La lettre de Rigoberta Menchú
Rigoberta Menchú
Lettre publiée dans le journal La República, Montevideo, le 3 décembre 1999

Guatemala, le 22 de novembre1999

Dr. Julio María Sanguinetti
Présidente de la République Orientale de l'Uruguay
Son bureau.

Votre Excellence monsieur le Président,

Je suis indigéne gautémaltèque, je suis née à Chimet, Quiché, un petit village de l'altiplano. Pendant plus de deux décennies, j'ai dédié ma vie à la défense des droits de l'homme, en particulier des peuples indigènes de mon pays et du monde.

Comme des centaines de guatémaltèques, j'ai été victime des ennemis de la vie et de la liberté. Je suis Prix Nobel de la Paix. J'ai reçu cette récompense en 1992. J'ai assumé cette distinction comme un compromis pour continuer la lutte en faveur des droits de l'homme et les causes des opprimés et des déshérités.

Mais ce n'est pas là la raison pour laquelle j'ose m'adresser à vous en votre qualité de Président d'un pays de notre Amérique qui a connu les horreurs des dictatures.

Ce qui me pousse à le faire, c'est qu'un homme que, je dois l'avouer, je ne connais pas encore, et qui recherche son petit-fils ou sa petite-fille né en captivité depuis 23 ans. Cet enfant est le fils ou la fille d'une femme argentine enlevée en août 1976 par un commando argentin qui l'a emmenée au camp clandestin de détention Automotores Orletti, et transférée par des militaires uruguayens la deuxième semaine d'octobre de cette année-là au local de la Divions III du Service d'Information de la Défense à Montevideo, avec les enfants Anatole Julien Grisoñas, âgé de 4 ans, et de sa sœur Victoria de 18 mois, fils d'Uruguayens disparus en Argentine.

Je vous parle de Juan Gelman, le grand poète argentine qui vit aujourd'hui pa Mexico, et qui avec sa femme, subit l'angoisse que signifie rechercher le fils ou la fille de son fils assassiné en octobre 1976.

Monsieur le Président, la disparition d'enfants nés en captivité ou non, est l'un des pires crimes que connaît l'humanité.

L'Amérique Latine a subi des milliers de ces faits qui nous font douter de l'humanité qui, comme on le suppose, nous distingue des autres créatures du monde animal.

Monsieur le Président: la cause de Juan Gelman est la cause de milliers d'hommes et de femmes de notre Amérique, c'est aussi ma cause.

Comment pouvons-nous, monsieur le Président, soigner les blessures ouvertes comme conséquences de l'intolérance et de l'autoritarisme?

Comment pouvons-nous nous réconcilier si nous ne savons pas où se trouvent nos être chéris, quand nous sommes certains qu'ils sont vivants et qu'ils ont été arrachés à leurs parents, victimes des pratiques des disparitions forcées et involontaires qui ont envahi notre Amérique dans les années 70 et 80?

Monsieur le Président, la demande de Juan Gelman n'est pas un acte de vengeance.

Il ne vous demande pas le jugement de ceux qui ont enlevé sa belle-fille Claudia María Irureta Goyena de Gelman à qui ils ont arraché le fils ou la fille né en captivité, responsables dont il vous a lui-même fourni les noms.

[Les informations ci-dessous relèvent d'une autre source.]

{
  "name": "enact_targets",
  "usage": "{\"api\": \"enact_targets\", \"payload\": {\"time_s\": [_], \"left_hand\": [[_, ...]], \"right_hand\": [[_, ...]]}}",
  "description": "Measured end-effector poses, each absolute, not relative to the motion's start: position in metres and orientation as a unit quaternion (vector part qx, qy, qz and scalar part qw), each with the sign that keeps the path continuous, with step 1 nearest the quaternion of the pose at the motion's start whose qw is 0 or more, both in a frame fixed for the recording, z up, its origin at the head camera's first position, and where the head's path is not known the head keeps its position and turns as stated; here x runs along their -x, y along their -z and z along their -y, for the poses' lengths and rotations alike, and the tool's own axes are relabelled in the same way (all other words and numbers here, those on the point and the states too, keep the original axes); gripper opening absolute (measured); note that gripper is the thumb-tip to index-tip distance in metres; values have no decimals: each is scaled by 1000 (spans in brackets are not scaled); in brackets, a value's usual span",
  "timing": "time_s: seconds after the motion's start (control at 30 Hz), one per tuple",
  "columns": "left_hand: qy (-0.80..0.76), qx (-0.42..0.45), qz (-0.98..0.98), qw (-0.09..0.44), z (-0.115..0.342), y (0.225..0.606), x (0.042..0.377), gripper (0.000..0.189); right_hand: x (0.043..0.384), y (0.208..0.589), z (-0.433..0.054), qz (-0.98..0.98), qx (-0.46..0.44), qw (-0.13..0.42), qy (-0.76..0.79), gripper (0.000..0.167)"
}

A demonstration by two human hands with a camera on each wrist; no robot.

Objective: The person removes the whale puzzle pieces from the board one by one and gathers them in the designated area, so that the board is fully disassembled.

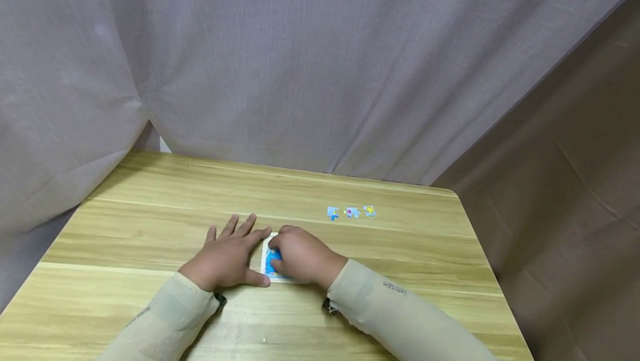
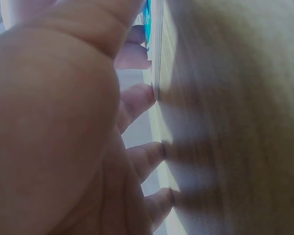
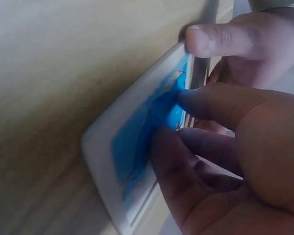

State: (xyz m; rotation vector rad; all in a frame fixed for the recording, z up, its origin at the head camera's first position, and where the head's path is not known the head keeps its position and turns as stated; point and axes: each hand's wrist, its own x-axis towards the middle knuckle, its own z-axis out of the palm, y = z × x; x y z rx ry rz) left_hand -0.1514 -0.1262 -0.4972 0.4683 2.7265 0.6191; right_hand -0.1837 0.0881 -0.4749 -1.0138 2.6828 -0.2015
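A small puzzle board [image 1: 263, 264] with a white rim and a blue picture lies flat on the table. My left hand [image 1: 225, 258] is spread at its left side, thumb and index finger touching the rim. In the left wrist view, fingers [image 2: 137, 100] reach the edge of the board [image 2: 157, 54]. Over the picture, my right hand [image 1: 306, 255] bends its thumb and fingers around a blue puzzle piece [image 3: 159, 110], seen in the right wrist view, and pinches it. The right hand hides much of the board in the head view.
Three loose puzzle pieces lie in a row beyond the board: a blue one [image 1: 332, 212], one with a pink swirl [image 1: 352, 212] and one with a yellow shape [image 1: 369, 211]. A grey curtain [image 1: 280, 72] hangs behind the wooden table [image 1: 425, 250].
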Motion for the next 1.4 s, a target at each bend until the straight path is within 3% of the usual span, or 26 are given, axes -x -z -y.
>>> {"api": "enact_targets", "payload": {"time_s": [0.57,0.9,1.17,1.4], "left_hand": [[-222,-160,-949,155,126,500,152,115],[-233,-168,-944,160,128,498,152,115],[-247,-166,-938,177,132,499,153,99],[-249,-161,-938,180,130,500,154,97]], "right_hand": [[179,469,-78,-938,302,155,69,31],[172,474,-81,-939,306,123,93,42],[167,480,-83,-939,318,89,100,29],[164,488,-92,-936,319,59,137,18]]}}
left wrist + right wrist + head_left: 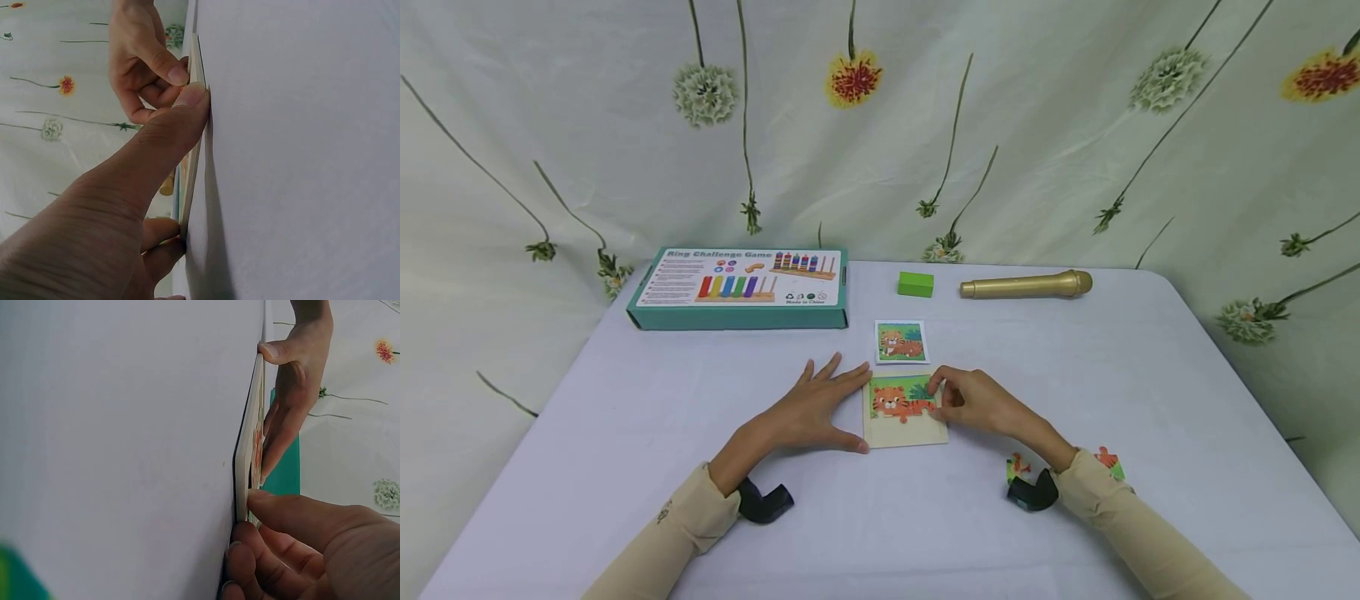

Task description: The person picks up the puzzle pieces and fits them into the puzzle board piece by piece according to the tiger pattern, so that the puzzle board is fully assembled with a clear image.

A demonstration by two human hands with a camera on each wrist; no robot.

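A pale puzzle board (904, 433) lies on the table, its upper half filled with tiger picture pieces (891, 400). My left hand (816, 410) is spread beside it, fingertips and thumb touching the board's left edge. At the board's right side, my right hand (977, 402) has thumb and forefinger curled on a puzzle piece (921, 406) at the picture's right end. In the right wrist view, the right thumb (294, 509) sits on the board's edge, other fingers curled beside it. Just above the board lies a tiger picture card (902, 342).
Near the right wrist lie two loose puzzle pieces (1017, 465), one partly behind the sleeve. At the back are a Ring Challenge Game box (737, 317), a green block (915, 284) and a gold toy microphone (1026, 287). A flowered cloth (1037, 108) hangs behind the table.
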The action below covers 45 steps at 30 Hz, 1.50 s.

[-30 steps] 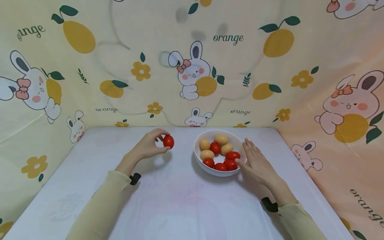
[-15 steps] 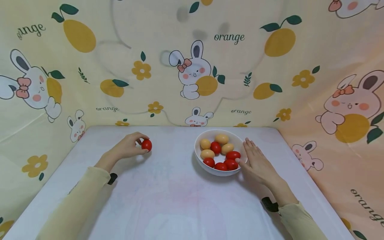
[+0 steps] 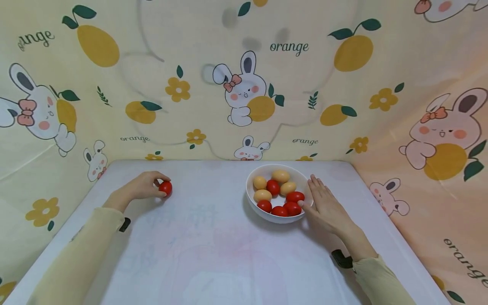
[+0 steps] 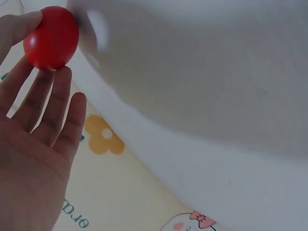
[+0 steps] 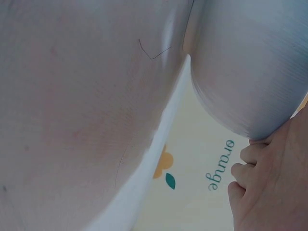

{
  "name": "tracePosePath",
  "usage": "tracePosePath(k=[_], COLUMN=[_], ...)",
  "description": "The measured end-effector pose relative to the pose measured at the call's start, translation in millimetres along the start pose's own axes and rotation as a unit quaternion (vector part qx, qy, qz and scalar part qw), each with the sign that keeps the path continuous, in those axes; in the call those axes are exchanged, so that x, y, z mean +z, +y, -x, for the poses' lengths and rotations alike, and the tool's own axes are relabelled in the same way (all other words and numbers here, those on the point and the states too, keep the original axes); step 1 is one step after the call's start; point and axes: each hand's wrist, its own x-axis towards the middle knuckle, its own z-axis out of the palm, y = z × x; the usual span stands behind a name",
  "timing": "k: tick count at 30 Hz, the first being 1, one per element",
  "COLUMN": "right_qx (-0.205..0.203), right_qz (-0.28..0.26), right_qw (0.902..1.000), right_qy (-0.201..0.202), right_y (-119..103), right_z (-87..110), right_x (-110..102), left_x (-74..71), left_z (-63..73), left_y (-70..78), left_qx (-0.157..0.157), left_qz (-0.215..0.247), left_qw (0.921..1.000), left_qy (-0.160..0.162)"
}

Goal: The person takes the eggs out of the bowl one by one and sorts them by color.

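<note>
At the left of the table, my left hand [image 3: 139, 185] pinches a smooth red egg [image 3: 165, 189] between thumb and fingertips, low over the surface. The left wrist view shows the egg [image 4: 52, 38] held at the ends of the fingers. Right of centre stands a white bowl [image 3: 280, 219] with several red eggs [image 3: 292, 208] and several tan eggs [image 3: 281, 176] in it. My right hand [image 3: 328, 207] rests along the bowl's right side with straight fingers, its thumb tip at the rim. From the right wrist, the fingers show beside the bowl's outer wall [image 5: 250, 62].
Both hands are over a white table [image 3: 228, 254] with a light covering. A cream cloth [image 3: 213, 34] printed with rabbits and oranges hangs behind it and along both sides. Dark straps with small devices [image 3: 342, 259] sit at the wrists.
My left hand has carried the red egg leftward across the table, away from the bowl, and slightly lower. The right hand and the bowl have stayed in place.
</note>
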Motion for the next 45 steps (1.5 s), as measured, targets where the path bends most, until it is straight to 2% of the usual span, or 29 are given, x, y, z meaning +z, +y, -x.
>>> tracePosePath(k=[7, 16, 34, 39, 45], right_qx=[0.002, 0.005, 0.003, 0.002, 0.002], right_qz=[0.003, 0.005, 0.008, 0.006, 0.002], right_qw=[1.0000, 0.9999, 0.9999, 0.9999, 1.0000], right_qy=[-0.001, -0.011, -0.009, -0.010, -0.010], right_y=[0.4, -0.5, 0.9, 0.8, -0.4], right_z=[-1.0, -0.1, -0.2, 0.1, -0.6], right_x=[1.7, -1.0, -0.5, -0.7, -1.2], left_x=[-6.3, -8.0, -4.9, -0.7, 9.2], left_z=[4.0, 2.0, 6.6, 7.8, 5.7], left_y=[-9.2, -9.9, -7.8, -4.9, 4.2], left_qx=[-0.022, -0.041, -0.040, -0.019, 0.040], left_qz=[0.001, 0.012, 0.015, 0.013, -0.006], left_qw=[0.9996, 0.9983, 0.9989, 0.9997, 0.9947], left_qy=[-0.015, -0.040, -0.021, 0.009, 0.095])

Il vous demande simplement de l'aider à les retrouver.

Monsieur le Président, je vous écris en ma condition de femme indigène guatémaltèque qui fait sienne la cause de Juan Gelman. J'écris à l'homme qui en sa qualité de Président, peut faire beaucoup pour guérir les blessures que portent en eux Juan Gelman et son épouse depuis 23 ans.

Je sais que je vous demande beaucoup, puisqu'aujourd'hui, monsieur le Président, les causes les plus justes continuent d'être les plus impossibles, parce que souvent, la meilleure volonté des hommes et des femmes qui occupent des positions comme la vôtre n'est pas suffisante pour faire justice.

C'est pour cette raison que je sais que je vous demande beaucoup. Mais les aspirations à la justice, les désirs de faire justice sont des raisons suffisantes pour que vous, monsieur le Président, vous aidiez Juan Gelman et son épouse à retrouver leur petit-fils ou petite-fille et à savoir quel a été le sort de leur belle-fille Claudia García de Gelman.

Monsieur le Président, si nous autres, hommes et femmes qui, comme vous, se sont compromis avec la justice et la démocratie, ne faisons pas ce que nous avons l'obligation de faire, les bourreauz d'hier seront certainement nos bourreaux de demain.

Monsieur le Président, contribuons à sauvegarder l'humanisme que la barbarie nous a arraché. AIDEZ JUAN GELMAN ET SON EPOUSE DANS LEUR CAUSE QUI EST CELLE DE TOUS!